Jannik Sinner convive con problemi fisici, cede un set a Machac, ma avanza con carattere ai quarti a Montecarlo
Una giornata un po’ strana, per certi versi, ma capita anche questo: a Montecarlo, in due ore (e un minuto), Jannik Sinner supera il ceco Tomas Machac per 6-1 6-7(3) 6-3 e approda ai quarti di finale del terzo Masters 1000 dell’anno. Non una giornata da 100% fisicamente per lui, ma tanto basta per raggiungere il canadese Felix Auger-Aliassime, che sarà il suo avversario di domani sul Campo Ranieri III.
Pronti via, e dal 40-0 Machac in men che non si dica tutto si ribalta ed è già break a favore di Sinner, il quale infila 10 punti di fila prima di un nastro ceco. Jannik sfrutta tanti errori del suo avversario, spinge di dritto e in un amen è già 3-0 e poi 4-0 che quasi diventa 5-0, impedito da Machac solo con un punto spettacolare chiuso da una veronica. In breve, Sinner mette talmente tanta pressione con ritmo e dritto che, per tentarne di uscire, il ceco commette tanti errori ed in 26 minuti è già 6-1.
Sistemato in men che non si dica, con il servizio, uno 0-30 in apertura di secondo parziale, Sinner guadagna due palle break sull’1-0, solo che stavolta Machac serve bene e ci si può far poco. Il primo momento meno facile per Jannik arriva sul 2-2: 30-15, doppio fallo, errore di rovescio, palla break Machac, dritto in rete e servizio perso. Improvviso il calo di energie del numero 2 del mondo, che sbaglia (quasi) di tutto e cede di nuovo la battuta. Il ceco si fa il break da solo nella prima occasione in cui serve per allungare il match, ma la verve di Sinner è ritornata. E genera una chance di 5-5, annullata però con una prima. La seconda opportunità è quella buona: entrano le usuali bordate da fondo, c’è la chiusura a rete ed è parità nel set. Si arriva al tie-break, ma a Jannik manca semplicemente la prima e questo gioca a favore di Machac, che domina e chiude 7-3 mentre dalla parte dell’italiano, forse, qualche problema di schiena (solo quando serve) c’è.
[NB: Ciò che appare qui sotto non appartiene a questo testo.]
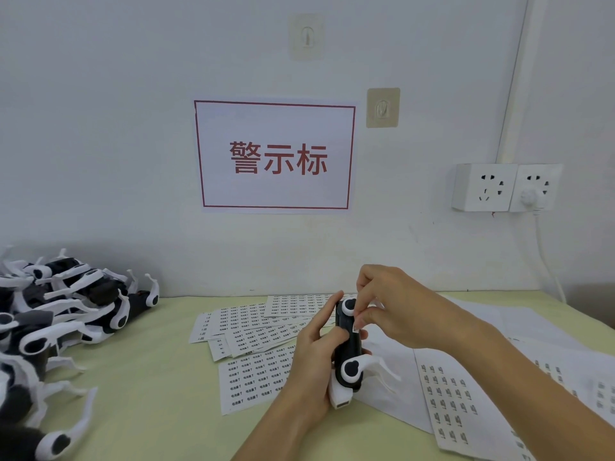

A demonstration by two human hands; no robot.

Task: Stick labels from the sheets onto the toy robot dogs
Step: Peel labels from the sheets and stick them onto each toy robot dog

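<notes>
Red-bordered wall sign (275, 157) at 12 o'clock reads 警示标. My left hand (312, 371) grips black-and-white plastic toy dog (348, 352); my right hand (396, 309) fingertips pinch small white printed label (356, 328) against it.

I counted two hands (309, 361), one held toy dog (347, 347), one dog pile (60, 321), two wall hooks (382, 107), two sockets (481, 187), one sign (275, 156).
</notes>
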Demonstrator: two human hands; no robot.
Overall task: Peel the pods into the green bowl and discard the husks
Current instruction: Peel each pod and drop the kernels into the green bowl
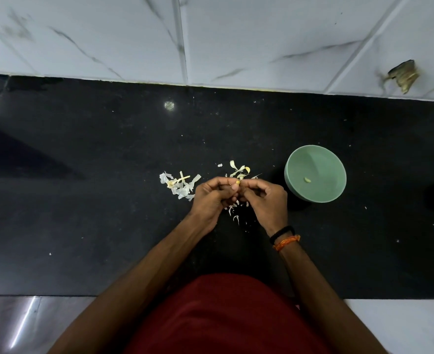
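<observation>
Over glossy black counter (83, 200): both hands' fingers (232, 187) pinch small pod (237, 183)

- A black speckled stone counter (83, 200) lies under the hands.
- Beyond the hands rises a wall of white, grey-veined tiles (262, 34).
- On the wall, to the right, a chipped patch (403, 75).

No text, label, brand, number or sign can be read anywhere in this view.
</observation>
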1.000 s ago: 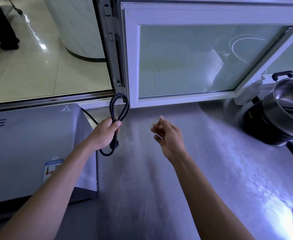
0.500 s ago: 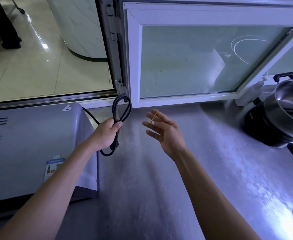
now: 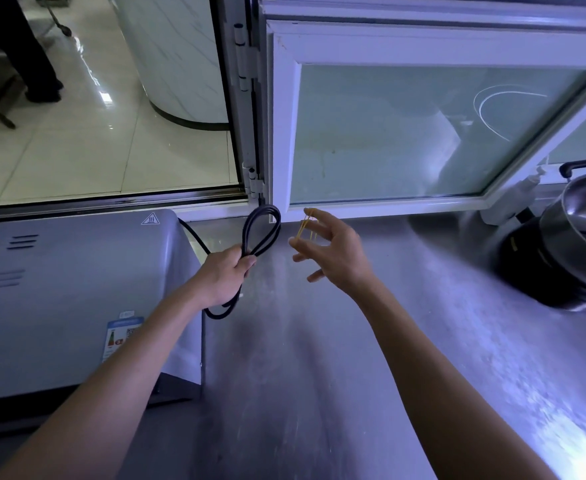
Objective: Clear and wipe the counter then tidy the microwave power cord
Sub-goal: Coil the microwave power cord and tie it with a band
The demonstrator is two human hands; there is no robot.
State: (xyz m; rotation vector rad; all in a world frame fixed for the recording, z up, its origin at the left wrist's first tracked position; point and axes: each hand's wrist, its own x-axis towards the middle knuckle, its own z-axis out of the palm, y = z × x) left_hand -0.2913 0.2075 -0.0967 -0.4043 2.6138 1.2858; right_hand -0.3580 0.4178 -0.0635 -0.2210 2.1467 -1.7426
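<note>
Left hand (image 3: 223,273) first: at about ten o'clock from the middle of my view, its fingers and thumb are curled tight round the folded power cord (image 3: 262,230), gripping the bundle at its waist. One black loop stands up above my fist toward twelve o'clock, another hangs out below toward six, and a single strand runs off at about ten o'clock to the back of the microwave (image 3: 69,292), which sits on the counter (image 3: 319,358) at nine o'clock. Judging by how things lie, the clearing and wiping look done on the stretch I can see: the steel surface in front of me is bare and streaky, though the far right is hidden in glare. What is left, I think, is binding the cord and setting it down neatly. The cord looks thick, smooth and springy, folded into a few long loops that would likely spread if I let go. Just right of it, near one o'clock, my right hand (image 3: 336,258) is spread wide, fingers straight and apart, with a thin yellow rubber band (image 3: 306,225) stretched across the fingertips, close to the cord but not touching it. At three o'clock stands a steel pot (image 3: 582,216) on a dark cooker base (image 3: 527,268).
</note>
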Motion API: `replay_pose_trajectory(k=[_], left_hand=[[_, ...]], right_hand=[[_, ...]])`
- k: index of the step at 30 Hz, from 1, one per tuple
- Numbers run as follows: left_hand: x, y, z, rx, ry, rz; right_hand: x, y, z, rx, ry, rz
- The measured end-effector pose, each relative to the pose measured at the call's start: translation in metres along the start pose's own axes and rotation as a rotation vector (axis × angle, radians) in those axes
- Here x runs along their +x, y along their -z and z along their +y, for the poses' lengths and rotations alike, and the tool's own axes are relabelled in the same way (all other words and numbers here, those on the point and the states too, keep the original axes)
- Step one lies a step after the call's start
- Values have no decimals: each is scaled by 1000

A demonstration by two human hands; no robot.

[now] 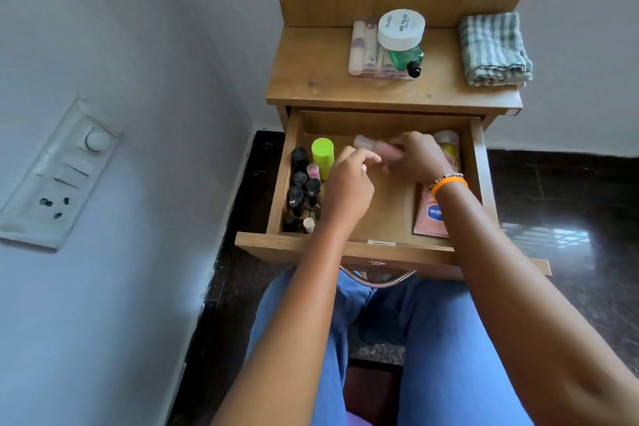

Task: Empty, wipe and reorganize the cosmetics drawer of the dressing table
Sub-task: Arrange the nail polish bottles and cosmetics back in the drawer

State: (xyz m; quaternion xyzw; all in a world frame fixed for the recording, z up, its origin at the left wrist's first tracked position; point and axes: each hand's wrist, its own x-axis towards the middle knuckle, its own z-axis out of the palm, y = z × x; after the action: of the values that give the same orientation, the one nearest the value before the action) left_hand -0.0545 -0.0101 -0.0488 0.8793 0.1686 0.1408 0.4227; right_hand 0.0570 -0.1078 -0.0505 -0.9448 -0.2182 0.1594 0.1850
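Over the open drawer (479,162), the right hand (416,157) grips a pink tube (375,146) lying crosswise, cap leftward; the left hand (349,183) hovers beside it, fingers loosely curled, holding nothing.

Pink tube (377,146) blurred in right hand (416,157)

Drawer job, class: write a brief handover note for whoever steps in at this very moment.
Right hand grips a pink tube over the drawer. Left hand hovers beside it, holding nothing.
In the drawer: dark bottles and a green can at left, a yellow bottle and a pink sachet at right.
On the tabletop: a pack, a jar, a cloth.
Left: sort the rest.
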Motion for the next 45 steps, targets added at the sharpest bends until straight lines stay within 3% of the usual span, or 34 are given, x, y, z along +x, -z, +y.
replay_pose_trajectory(k=[5,9,13,17,19,27,30,34,38,45], left_hand=[[12,-21,-10,210,-20,-206],[22,-31,-3,387,2,-365],[34,-40,3,512,46,-481],[31,-50,-8,462,-12,-372],[31,-50,-11,414,-25,-320],[31,-37,-5,225,-65,-227],[27,-29,-3,180,-12,-222],[21,-21,1,121,75,-152],[10,-25,5,145,165,-79],[6,-28,1,273,151,-131]], right_hand=[[14,-4,12,184,13,127],[8,2,19,154,13,201],[-10,22,10,238,11,453],[-13,52,-18,407,181,751],[1,67,-32,417,188,822],[73,80,-51,177,-46,585],[76,81,-49,151,-52,699],[35,82,-44,328,90,847],[-28,53,-25,316,224,668],[-37,-4,20,-77,86,60]])
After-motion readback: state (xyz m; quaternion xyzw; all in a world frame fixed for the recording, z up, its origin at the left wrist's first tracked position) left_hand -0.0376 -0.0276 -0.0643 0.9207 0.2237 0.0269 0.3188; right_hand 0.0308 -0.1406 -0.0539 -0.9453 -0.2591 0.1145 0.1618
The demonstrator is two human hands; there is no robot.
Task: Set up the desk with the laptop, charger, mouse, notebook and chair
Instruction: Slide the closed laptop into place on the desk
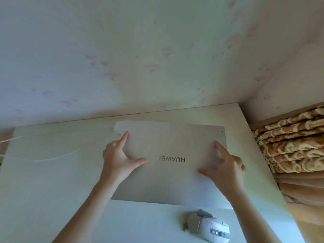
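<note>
Laptop: a silver laptop (168,165) is lying closed and flat on the pale desk (52,172), its lid logo reading upside down from where the person is standing, its far edge sitting near the wall.
Left hand: the left hand (119,160) is resting on the lid's left part, forefinger stretching toward the far left corner and thumb spreading toward the logo; the fingers are lying fairly straight, pressing rather than gripping anything.
Right hand: the right hand (226,165) is sitting on the lid's right part, forefinger pointing to the far right corner, thumb reaching inward, the other fingers curling over the right edge; whether they are hooking under it I cannot tell.
Mouse: a white and grey mouse (208,227) is lying on the desk just in front of the laptop's near edge, to the right, apart from both hands.
Cable: a thin white cable (57,156) is trailing across the desk's left side.
Surroundings: patterned fabric (289,141) is lying folded beside the desk's right edge.
</note>
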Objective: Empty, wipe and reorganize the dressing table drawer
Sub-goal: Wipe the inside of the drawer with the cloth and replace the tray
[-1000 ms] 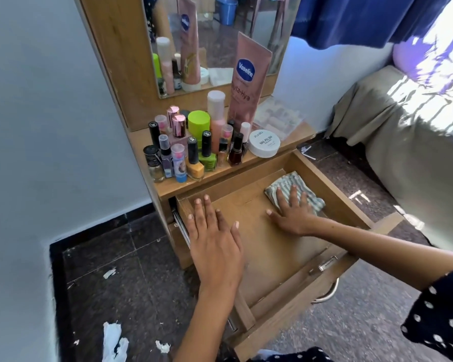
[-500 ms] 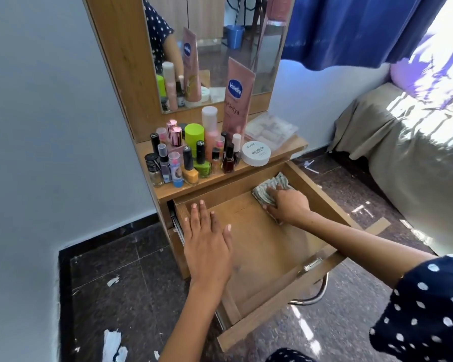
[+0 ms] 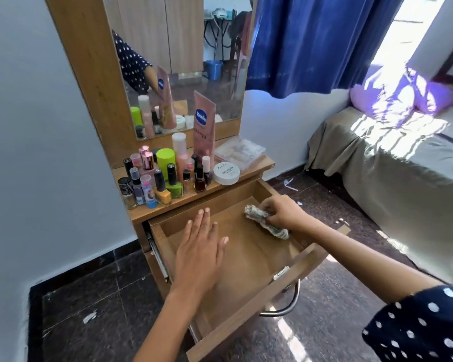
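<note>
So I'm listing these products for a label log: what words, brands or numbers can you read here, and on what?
"Vaseline": blue oval logo on the tall pink tube leaning against the mirror.
"...uta-Hya": partial word lower on the same tube.
"NAIL POLISH": lid of the round white jar; the brand line above it and the line below are too blurred to read.
Small bottles: labels too small to read.

Open wooden drawer [image 3: 249,313]; bunched, seemingly striped cloth [image 3: 266,222]
</note>
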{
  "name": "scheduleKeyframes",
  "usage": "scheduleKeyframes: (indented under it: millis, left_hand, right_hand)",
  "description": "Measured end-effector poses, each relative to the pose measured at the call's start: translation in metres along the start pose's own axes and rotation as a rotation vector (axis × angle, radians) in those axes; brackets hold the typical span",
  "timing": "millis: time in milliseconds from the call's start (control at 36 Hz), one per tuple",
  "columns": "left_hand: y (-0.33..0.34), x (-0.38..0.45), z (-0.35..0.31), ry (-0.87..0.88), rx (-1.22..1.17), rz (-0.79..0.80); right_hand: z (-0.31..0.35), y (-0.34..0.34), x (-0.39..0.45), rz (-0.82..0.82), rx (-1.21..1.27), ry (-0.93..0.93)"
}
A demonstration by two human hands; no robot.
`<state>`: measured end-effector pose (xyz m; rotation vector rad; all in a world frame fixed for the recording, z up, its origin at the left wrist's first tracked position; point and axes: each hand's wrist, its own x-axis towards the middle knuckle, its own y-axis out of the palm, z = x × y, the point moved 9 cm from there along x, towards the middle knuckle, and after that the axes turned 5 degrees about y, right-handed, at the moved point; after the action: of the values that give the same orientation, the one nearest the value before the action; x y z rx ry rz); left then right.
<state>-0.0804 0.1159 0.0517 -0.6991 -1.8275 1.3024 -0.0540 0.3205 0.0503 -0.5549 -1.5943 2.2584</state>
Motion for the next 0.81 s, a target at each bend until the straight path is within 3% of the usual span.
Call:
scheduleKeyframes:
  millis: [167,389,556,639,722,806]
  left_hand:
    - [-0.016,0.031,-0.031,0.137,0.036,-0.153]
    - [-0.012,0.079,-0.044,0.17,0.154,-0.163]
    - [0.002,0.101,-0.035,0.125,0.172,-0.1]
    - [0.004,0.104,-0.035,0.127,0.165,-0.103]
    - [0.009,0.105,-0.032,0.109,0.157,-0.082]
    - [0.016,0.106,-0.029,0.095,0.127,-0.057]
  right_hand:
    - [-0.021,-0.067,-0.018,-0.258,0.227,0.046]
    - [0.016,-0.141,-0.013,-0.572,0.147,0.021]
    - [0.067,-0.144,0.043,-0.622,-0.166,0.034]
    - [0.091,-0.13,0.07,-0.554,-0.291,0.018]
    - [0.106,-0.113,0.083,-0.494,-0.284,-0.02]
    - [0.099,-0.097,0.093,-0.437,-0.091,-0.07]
In ogni caso, finisce la sequenza di 37 set vinti in fila nei 1000.
Il terzo parziale, però, parte nel segno migliore per Sinner, che rallenta leggermente con la prima, guadagna in costanza e, in risposta, piazza uno spettacolare break a zero suggellato da un rovescio lungolinea in corsa di quelli che riescono a pochi, e tra questi c’è Jannik. Esaurita la serie da 12 punti di fila, sul 3-2 doppia chiamata del fisio: per Sinner “solo” una constatazione di un senso di giramento di testa, per Machac medical timeout vero e proprio a causa di un problema all’avambraccio sinistro. A Jannik viene data una pastiglia, ma questo non cambia nulla in un rendimento tornato ideale per mantenere sotto controllo la situazione. A dargli una mano ci pensa il ceco, che piazza quattro errori gratuiti uno dietro l’altro per consegnare il 6-3 al numero 2 ATP.
Al netto di tutto quello che è accaduto, vanno rimarcate due cose: la prima si lega al fattore vincenti-errori gratuiti, un dato che dice 18-49 per Machac e 23-30 per Sinner, a dimostrazione di come il ceco abbia spesso cercato di forzare la mano. 57%-54% di prime in campo a favore di Jnnik, che comunque sul lato dei punti vinti con il colpo di inizio gioco per eccellenza si tiene su un 72% di un certo livello.